# Problem description:
Go through the listing and retype each line exactly.

# Materials provided:
+ + +
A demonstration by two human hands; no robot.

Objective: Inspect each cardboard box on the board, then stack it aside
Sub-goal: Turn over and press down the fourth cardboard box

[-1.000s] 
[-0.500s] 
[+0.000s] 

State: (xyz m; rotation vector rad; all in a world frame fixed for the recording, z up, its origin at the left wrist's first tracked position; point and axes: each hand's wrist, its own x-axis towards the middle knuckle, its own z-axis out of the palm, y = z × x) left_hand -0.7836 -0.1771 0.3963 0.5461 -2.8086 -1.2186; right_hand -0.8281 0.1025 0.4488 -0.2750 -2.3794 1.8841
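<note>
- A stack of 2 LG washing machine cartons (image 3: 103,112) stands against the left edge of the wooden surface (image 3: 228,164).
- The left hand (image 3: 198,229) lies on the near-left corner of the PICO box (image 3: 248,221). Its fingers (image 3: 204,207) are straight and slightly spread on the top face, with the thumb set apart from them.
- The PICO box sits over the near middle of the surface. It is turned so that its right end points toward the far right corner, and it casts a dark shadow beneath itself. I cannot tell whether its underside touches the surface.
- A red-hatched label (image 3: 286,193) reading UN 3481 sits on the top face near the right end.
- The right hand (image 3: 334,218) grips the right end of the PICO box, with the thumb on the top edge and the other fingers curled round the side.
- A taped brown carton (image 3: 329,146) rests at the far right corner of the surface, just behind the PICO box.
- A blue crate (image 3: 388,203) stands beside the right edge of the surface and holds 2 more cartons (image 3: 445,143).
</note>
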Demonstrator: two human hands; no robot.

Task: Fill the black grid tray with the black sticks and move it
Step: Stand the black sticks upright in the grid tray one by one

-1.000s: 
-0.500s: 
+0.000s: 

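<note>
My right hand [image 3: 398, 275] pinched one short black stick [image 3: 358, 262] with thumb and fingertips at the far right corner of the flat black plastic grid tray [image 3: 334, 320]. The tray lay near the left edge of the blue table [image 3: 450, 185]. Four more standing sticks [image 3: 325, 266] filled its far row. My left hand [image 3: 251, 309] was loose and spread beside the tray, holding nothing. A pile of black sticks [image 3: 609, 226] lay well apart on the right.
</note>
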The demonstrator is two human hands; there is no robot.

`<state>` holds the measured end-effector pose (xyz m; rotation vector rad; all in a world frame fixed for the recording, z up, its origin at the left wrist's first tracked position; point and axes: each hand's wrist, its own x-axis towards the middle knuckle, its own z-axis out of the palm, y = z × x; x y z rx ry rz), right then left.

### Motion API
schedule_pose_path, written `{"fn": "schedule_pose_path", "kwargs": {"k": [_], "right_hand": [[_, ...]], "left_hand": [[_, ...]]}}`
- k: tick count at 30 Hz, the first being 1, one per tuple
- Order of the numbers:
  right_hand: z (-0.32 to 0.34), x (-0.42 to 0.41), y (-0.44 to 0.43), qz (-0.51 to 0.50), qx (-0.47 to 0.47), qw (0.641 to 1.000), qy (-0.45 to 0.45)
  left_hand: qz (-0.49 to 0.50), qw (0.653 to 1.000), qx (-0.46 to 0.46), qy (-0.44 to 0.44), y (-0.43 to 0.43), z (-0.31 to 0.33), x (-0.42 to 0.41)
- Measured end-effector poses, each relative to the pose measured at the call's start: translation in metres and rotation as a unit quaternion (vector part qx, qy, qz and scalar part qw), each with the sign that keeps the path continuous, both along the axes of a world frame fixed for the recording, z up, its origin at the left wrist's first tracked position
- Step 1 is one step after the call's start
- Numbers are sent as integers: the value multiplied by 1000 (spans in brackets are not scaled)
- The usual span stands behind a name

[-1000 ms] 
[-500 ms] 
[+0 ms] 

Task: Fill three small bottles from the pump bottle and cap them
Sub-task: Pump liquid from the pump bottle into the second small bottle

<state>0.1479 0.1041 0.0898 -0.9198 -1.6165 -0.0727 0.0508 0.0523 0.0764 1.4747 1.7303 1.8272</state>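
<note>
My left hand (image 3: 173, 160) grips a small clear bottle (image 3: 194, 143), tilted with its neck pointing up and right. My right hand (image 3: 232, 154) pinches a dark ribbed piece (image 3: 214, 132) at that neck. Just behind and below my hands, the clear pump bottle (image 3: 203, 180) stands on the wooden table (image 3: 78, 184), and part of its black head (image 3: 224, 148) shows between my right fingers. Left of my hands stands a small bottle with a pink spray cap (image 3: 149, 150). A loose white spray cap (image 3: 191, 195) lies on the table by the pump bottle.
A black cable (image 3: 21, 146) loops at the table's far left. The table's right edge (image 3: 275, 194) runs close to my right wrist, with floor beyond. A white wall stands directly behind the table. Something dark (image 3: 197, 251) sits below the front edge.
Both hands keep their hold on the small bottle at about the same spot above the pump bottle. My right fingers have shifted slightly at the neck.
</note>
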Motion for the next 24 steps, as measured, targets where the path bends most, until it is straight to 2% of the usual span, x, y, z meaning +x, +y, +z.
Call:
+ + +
# Finished exercise:
A demonstration by two human hands; no robot.

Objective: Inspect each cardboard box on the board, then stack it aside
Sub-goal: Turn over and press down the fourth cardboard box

[-1.000s] 
[-0.500s] 
[+0.000s] 

State: (xyz m; rotation vector rad; all in a world frame fixed for the recording, z up, its origin at the left wrist's first tracked position; point and axes: each hand's wrist, its own x-axis towards the middle knuckle, its own z-axis out of the palm, y = z × x) left_hand -0.7836 -0.1771 0.3963 0.5461 -2.8086 -1.2186; right_hand -0.8281 0.1025 0.4488 -0.2750 -2.3794 1.8841
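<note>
- A stack of 2 LG washing machine cartons (image 3: 103,112) stands against the left edge of the wooden surface (image 3: 228,164).
- The left hand (image 3: 198,229) lies on the near-left corner of the PICO box (image 3: 248,221). Its fingers (image 3: 204,207) are straight and slightly spread on the top face, with the thumb set apart from them.
- The PICO box sits over the near middle of the surface. It is turned so that its right end points toward the far right corner, and it casts a dark shadow beneath itself. I cannot tell whether its underside touches the surface.
- A red-hatched label (image 3: 286,193) reading UN 3481 sits on the top face near the right end.
- The right hand (image 3: 334,218) grips the right end of the PICO box, with the thumb on the top edge and the other fingers curled round the side.
- A taped brown carton (image 3: 329,146) rests at the far right corner of the surface, just behind the PICO box.
- A blue crate (image 3: 388,203) stands beside the right edge of the surface and holds 2 more cartons (image 3: 445,143).
</note>
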Demonstrator: two human hands; no robot.

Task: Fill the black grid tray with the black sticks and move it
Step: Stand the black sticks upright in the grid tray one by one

-1.000s: 
-0.500s: 
+0.000s: 

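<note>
My right hand [image 3: 398, 275] pinched one short black stick [image 3: 358, 262] with thumb and fingertips at the far right corner of the flat black plastic grid tray [image 3: 334, 320]. The tray lay near the left edge of the blue table [image 3: 450, 185]. Four more standing sticks [image 3: 325, 266] filled its far row. My left hand [image 3: 251, 309] was loose and spread beside the tray, holding nothing. A pile of black sticks [image 3: 609, 226] lay well apart on the right.
</note>
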The demonstrator is two human hands; there is no robot.

`<state>` holds the measured end-effector pose (xyz m; rotation vector rad; all in a world frame fixed for the recording, z up, its origin at the left wrist's first tracked position; point and axes: each hand's wrist, its own x-axis towards the middle knuckle, its own z-axis out of the palm, y = z × x; x y z rx ry rz), right then left.

### Motion API
schedule_pose_path, written `{"fn": "schedule_pose_path", "kwargs": {"k": [_], "right_hand": [[_, ...]], "left_hand": [[_, ...]]}}`
- k: tick count at 30 Hz, the first being 1, one per tuple
- Order of the numbers:
  right_hand: z (-0.32 to 0.34), x (-0.42 to 0.41), y (-0.44 to 0.43), qz (-0.51 to 0.50), qx (-0.47 to 0.47), qw (0.641 to 1.000), qy (-0.45 to 0.45)
  left_hand: qz (-0.49 to 0.50), qw (0.653 to 1.000), qx (-0.46 to 0.46), qy (-0.44 to 0.44), y (-0.43 to 0.43), z (-0.31 to 0.33), x (-0.42 to 0.41)
- Measured end-effector poses, each relative to the pose measured at the call's start: translation in metres and rotation as a unit quaternion (vector part qx, qy, qz and scalar part qw), each with the sign that keeps the path continuous, both along the axes of a world frame fixed for the recording, z up, its origin at the left wrist's first tracked position
- Step 1 is one step after the call's start
- Numbers are sent as integers: the value multiplied by 1000 (spans in brackets are not scaled)
- The usual span stands behind a name

[-1000 ms] 
[-500 ms] 
[+0 ms] 

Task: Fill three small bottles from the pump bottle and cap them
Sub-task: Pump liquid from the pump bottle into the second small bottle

<state>0.1479 0.1041 0.0898 -0.9198 -1.6165 -0.0727 0.0508 0.0523 0.0764 1.4747 1.7303 1.8272</state>
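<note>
My left hand (image 3: 173, 160) grips a small clear bottle (image 3: 194, 143), tilted with its neck pointing up and right. My right hand (image 3: 232, 154) pinches a dark ribbed piece (image 3: 214, 132) at that neck. Just behind and below my hands, the clear pump bottle (image 3: 203, 180) stands on the wooden table (image 3: 78, 184), and part of its black head (image 3: 224, 148) shows between my right fingers. Left of my hands stands a small bottle with a pink spray cap (image 3: 149, 150). A loose white spray cap (image 3: 191, 195) lies on the table by the pump bottle.
A black cable (image 3: 21, 146) loops at the table's far left. The table's right edge (image 3: 275, 194) runs close to my right wrist, with floor beyond. A white wall stands directly behind the table. Something dark (image 3: 197, 251) sits below the front edge.
Both hands keep their hold on the small bottle at about the same spot above the pump bottle. My right fingers have shifted slightly at the neck.
</note>
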Motion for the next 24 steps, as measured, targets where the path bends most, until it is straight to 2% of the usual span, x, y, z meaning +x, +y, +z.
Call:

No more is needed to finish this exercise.